Primeira consideração: pode ser libertador perceber que muitas das promessas utilizadas para incentivar que nos esforcemos mais são, na verdade, falácias, uma vez que a realização e o sucesso (do modo como são reconhecidos em nossa sociedade) raramente estão nas mãos dos que trabalham com maior resiliência.
Segunda consideração: o filósofo e romancista Albert Camus (1913-1960) afirmava que os mitos são feitos para que a imaginação os anime. No panteão grego, Sísifo teve como condenação de sua imprudência e arrogância a árdua tarefa de rolar montanha acima uma pedra que, ao aproximar-se do cume, caia de volta a seu ponto de origem. O trabalho fatigante demonstrava o absurdo de um enorme dispêndio de energia que resultava em nada, ou quase nada.
Terceira consideração: o trabalho artístico possui uma dimensão expressiva, voltada à alguma alteridade. Uma maneira de concebê-lo é pensar que a arte é uma sequência de presentes não solicitados que os artistas entregam ao mundo. Ainda assim, muitas vezes as obras nunca saem do ateliê do artista, ou nunca chegam a seus possíveis destinatários.
Esta edição do Arte Atual Festival relembra o exemplo de Sísifo: a repetição do gesto sem um fim determinado, que atribui ao condenado a insensatez de ser levado à exaustão eternamente. Essa repetição absurda e o labor incansável que quase sempre recai no mesmo lugar, torna-se uma metáfora de nossos desejos, por vezes sísificos diante de seus destinos.
Para Camus, se o mito parece trágico é porque seus atores se fazem conscientes. É na consciência da artificialidade dos propósitos e justificativas do trabalho que a insistência no gesto pode tornar-se, por um lado, trágica, ou, por outro, liberada para definir seus próprios critérios de sucesso.
A ambiguidade dessa consciência pode ser lida em exemplos mais terrenos, como se diante das mais absolutas armadilhas fosse possível o nascimento dos pensamentos mais livres. Segundo Camus, é o começo irrisório de uma cadeia de gestos cotidianos que tem a capacidade de romper com a mecanicidade da vida. Seria a consciência dos mais variados despropósitos que nos tornaria libertos. É do irrisório e do banal que proveria aquilo que denomina uma das vocações do trabalho artístico: o de aplicar-se concomitantemente em não ser nada e em ser muito.
As práticas artísticas reunidas na exposição demonstram, em muitos casos por contradição e absurdo, que destituir a arte de uma finalidade é um dos meios de conferir potencialidade aos seus processos.

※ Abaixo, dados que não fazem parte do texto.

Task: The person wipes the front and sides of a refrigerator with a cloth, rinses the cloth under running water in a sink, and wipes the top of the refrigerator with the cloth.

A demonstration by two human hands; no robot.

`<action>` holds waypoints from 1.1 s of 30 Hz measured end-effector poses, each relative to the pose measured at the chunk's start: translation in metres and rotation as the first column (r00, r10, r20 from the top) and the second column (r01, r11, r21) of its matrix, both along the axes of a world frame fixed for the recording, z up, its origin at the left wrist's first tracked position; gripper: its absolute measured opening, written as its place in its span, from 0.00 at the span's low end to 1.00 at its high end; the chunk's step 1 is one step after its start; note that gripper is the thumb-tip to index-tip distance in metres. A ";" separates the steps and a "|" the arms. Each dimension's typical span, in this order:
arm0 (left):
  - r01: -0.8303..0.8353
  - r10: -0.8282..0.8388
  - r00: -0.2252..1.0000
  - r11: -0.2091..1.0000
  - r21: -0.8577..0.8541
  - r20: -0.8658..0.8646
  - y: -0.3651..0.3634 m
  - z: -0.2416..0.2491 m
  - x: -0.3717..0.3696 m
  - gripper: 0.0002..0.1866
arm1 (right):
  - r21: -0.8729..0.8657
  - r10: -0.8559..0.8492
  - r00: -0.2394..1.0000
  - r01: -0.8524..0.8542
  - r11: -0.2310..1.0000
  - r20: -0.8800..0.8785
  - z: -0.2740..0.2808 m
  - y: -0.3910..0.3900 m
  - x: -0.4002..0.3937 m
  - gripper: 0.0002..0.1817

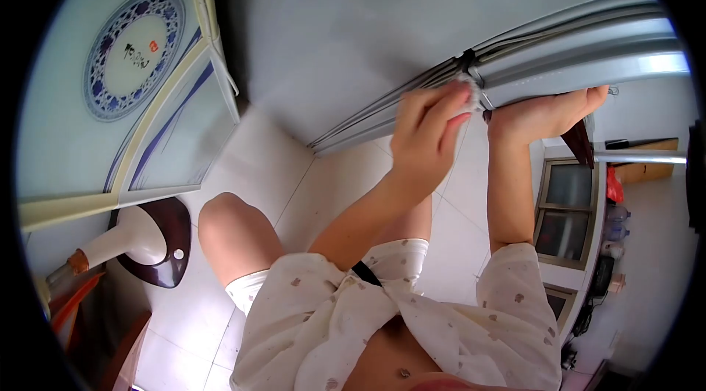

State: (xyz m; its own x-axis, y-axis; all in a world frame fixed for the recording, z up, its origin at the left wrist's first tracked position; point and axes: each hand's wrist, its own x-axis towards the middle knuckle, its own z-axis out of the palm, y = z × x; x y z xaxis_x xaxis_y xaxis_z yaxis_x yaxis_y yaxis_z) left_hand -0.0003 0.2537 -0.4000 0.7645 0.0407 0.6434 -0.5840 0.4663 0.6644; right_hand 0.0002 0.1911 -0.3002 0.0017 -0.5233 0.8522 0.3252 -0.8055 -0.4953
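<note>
My left hand (430,126) pinches a crumpled white tissue or cloth (468,95) between thumb and fingers. The wad touches a dark gap in the silver metal frame (573,60) along the edge of a large grey panel (353,16). To the right, my right hand (548,115) bends sharply at the wrist and presses along the frame's lower edge. Its fingers curl against the frame, with the tips partly hidden. Both forearms come out of loose cream sleeves with small brown prints.
A glossy pale panel (51,119) with a round blue-and-white pattern stands at left. Below it is a stand with a dark oval base (165,262). Pale tiles (323,189) cover the floor. Glass-fronted cabinets (566,207) and a counter with plastic bottles (616,222) line the right.
</note>
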 end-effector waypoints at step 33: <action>-0.274 0.341 0.938 0.842 0.464 -0.064 -0.010 -0.149 -0.037 0.22 | -0.100 -0.195 0.973 0.183 0.978 -0.125 -0.011 -0.006 -0.004 0.27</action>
State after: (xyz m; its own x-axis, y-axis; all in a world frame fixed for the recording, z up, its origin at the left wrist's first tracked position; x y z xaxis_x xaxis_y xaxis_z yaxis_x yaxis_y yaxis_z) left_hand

Para a matemática, demonstração por absurdo é uma prova de que algo é falso pela comprovação de que seu inverso é verdadeiro. Trata-se de um método considerado bruto, deselegante, por chegar a seu objetivo por vias não construtivas. Na arte brasileira, que presa tanto por sua clareza formal e pela chamada “vontade construtiva”, é raro que nos debrucemos para apostas como as trazidas por esses artistas. São atitudes que se movem pelo desejo de fazer, investigar, questionar e que podem, por vezes, serem lidas como uma teimosia algo arbitrária e ilógica. Porém, é no desvelar de seus processos, que suas dispendiosas apostas revelam-se tão potentes ao choque com a hostilidade do contexto presente.